Description of the attraction
Palazzo Schio is an aristocratic 16th century palace in Vicenza, whose façade was designed by Andrea Palladio in 1560. The great architect began designing the facade at the request of Bernardo Schio, who decided to build a family residence in the Ponte Pusterla area. But since in those same years Palladio was working on a series of projects in Venice that required his personal presence in the capital of the Venetian Republic, his participation in the construction work of Palazzo Schio became so insignificant that the foreman of masons hired by him was forced to suspend the construction until further clear instructions were received. After the death of Bernardo Schio, his widow showed no interest in completing work on the Palazzo, and it was completed only at the initiative of Bernardo's brother, Fabrizio, in 1574-75.

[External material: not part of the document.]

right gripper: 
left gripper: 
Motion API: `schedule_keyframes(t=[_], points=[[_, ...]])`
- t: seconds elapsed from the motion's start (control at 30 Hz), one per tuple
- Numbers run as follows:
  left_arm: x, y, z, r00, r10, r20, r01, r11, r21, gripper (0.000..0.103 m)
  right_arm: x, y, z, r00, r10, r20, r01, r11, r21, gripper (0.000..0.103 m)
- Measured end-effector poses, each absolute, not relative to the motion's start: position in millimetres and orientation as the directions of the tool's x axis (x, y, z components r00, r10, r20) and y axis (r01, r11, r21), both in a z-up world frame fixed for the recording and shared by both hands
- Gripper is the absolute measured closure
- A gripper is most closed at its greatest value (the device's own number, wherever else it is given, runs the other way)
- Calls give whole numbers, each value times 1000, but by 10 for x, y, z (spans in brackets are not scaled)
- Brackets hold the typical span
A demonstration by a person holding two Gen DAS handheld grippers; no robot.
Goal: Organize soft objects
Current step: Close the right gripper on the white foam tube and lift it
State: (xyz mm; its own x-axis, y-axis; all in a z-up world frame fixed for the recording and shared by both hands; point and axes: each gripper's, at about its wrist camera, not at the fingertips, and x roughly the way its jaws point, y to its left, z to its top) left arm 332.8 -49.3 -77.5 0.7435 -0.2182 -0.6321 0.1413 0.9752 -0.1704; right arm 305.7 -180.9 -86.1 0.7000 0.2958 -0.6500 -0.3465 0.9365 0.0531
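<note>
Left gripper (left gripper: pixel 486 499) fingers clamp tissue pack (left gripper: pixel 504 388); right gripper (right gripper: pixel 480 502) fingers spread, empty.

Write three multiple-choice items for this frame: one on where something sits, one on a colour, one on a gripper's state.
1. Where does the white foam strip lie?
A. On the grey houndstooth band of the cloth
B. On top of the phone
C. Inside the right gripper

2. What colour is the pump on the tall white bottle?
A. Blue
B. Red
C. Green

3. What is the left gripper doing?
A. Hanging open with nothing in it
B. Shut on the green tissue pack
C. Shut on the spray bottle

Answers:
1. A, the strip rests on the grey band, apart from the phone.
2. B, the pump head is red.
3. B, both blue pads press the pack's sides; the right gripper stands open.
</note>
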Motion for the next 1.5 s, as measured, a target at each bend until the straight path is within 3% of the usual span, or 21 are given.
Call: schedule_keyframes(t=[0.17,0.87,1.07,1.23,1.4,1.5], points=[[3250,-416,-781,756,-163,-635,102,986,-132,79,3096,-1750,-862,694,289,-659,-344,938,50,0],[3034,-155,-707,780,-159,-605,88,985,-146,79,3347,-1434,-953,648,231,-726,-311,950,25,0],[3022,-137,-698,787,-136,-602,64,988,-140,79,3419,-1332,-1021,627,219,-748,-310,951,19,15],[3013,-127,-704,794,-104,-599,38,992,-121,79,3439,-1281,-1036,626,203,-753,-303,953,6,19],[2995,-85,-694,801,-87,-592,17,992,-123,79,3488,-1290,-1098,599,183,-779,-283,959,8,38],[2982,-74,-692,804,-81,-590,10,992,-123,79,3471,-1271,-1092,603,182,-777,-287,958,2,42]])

The facade of the building facing the street is relatively narrow. Palladio decided to divide his "drunken nobile" into three arches of equal width using four semi-columns with Corinthian capitals. The space between the columns is occupied by three windows with an overhanging balcony, each crowned with a strongly protruding triangular pediment. The top floor was once occupied by three other windows that were supposed to illuminate the storage rooms and which were walled up in 1825.
The façade of Palazzo Schio is also enlivened by the play of light and shadow, created by the use of multiple layers of depth in the arrangement of the columns, moldings and balconies of the windows, and the pediment.